NY Critics Back 'Traffic', Hanks
Dec. 13, 2000 -- The second critics’ awards of the year have been announced, and it’s looking like Steven Soderbergh’s year. Traffic, his gritty, multistoried docudrama about the drug trade, received best picture honors from the New York Film Critics Circle.
The group also named Soderbergh as best director for the film and for his popular spring offering, Erin Brockovich. One of Traffic’s standout ensemble players, Benicio Del Toro, was named as best supporting actor.
The New York critics selected Tom Hanks as best actor for his turn in Cast Away and You Can Count on Me’s Laura Linney as best actress. Best supporting actress honors went to Marcia Gay Harden for her role as Jackson Pollock’s long-suffering wife in Pollock.
You Can Count on Me earned a best screenplay award for writer-director Kenneth Lonergan.
YiYi Tops Crouching TigerIn the foreign film competition, the New York critics chose director Edward Yang’s Yi Yi (A One and a Two …) over Crouching Tiger, Hidden Dragon, although Ang Lee’s critically acclaimed epic was recognized for its cinematography.

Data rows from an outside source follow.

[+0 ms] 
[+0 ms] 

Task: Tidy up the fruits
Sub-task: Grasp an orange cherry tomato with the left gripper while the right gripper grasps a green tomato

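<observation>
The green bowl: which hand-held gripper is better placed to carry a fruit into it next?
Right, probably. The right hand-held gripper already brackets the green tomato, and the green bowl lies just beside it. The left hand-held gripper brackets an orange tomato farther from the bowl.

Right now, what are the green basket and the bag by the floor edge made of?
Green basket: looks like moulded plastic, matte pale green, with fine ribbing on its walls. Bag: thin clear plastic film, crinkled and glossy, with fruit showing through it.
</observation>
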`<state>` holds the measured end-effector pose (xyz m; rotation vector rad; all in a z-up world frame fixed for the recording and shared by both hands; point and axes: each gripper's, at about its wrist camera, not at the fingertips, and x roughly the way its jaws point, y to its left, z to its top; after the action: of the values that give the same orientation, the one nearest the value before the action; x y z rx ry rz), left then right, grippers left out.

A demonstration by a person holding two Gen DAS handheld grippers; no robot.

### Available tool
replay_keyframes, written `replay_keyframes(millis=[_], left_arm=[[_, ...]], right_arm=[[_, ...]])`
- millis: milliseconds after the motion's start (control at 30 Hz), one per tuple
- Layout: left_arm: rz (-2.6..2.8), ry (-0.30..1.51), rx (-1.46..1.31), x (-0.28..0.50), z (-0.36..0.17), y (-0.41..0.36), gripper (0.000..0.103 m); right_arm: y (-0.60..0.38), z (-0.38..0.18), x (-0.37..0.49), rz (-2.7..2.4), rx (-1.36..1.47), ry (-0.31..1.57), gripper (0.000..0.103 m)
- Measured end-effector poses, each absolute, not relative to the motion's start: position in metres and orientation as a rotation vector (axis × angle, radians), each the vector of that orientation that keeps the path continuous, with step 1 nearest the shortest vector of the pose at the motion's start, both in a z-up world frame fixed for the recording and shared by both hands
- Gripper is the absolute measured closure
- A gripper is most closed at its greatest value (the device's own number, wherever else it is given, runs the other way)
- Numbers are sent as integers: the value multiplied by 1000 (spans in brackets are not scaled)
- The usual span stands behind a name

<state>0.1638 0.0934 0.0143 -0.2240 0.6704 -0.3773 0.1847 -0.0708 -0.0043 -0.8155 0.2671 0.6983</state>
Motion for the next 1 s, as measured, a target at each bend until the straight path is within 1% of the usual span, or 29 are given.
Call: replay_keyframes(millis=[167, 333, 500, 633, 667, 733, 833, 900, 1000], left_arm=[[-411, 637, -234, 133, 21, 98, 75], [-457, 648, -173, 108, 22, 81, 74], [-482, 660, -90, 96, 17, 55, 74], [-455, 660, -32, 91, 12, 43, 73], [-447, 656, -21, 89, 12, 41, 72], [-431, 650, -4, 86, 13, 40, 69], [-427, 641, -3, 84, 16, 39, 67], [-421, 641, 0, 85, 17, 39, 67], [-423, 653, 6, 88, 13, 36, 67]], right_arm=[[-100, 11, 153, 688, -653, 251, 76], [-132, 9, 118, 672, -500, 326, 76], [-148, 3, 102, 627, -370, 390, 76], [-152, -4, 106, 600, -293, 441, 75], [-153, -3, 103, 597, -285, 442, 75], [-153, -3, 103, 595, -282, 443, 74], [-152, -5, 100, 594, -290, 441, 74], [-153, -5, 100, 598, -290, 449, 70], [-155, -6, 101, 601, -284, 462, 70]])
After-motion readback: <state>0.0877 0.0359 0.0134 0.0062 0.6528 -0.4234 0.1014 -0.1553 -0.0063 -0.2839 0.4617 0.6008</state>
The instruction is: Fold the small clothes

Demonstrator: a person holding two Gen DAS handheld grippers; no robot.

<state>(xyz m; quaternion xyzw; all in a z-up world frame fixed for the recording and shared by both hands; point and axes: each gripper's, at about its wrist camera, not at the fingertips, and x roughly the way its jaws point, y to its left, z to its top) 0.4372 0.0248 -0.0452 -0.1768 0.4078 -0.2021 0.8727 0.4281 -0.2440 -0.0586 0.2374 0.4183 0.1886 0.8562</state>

In the non-fiction and animated film categories, New York critics sided with the National Board of Review, with awards going, respectively, to the baseball documentary The Life and Times of Hank Greenberg and the DreamWorks claymation comedy Chicken Run.
George Washington, written and directed by David Gordon Green, was named as best first film.
The awards will be presented Jan. 14.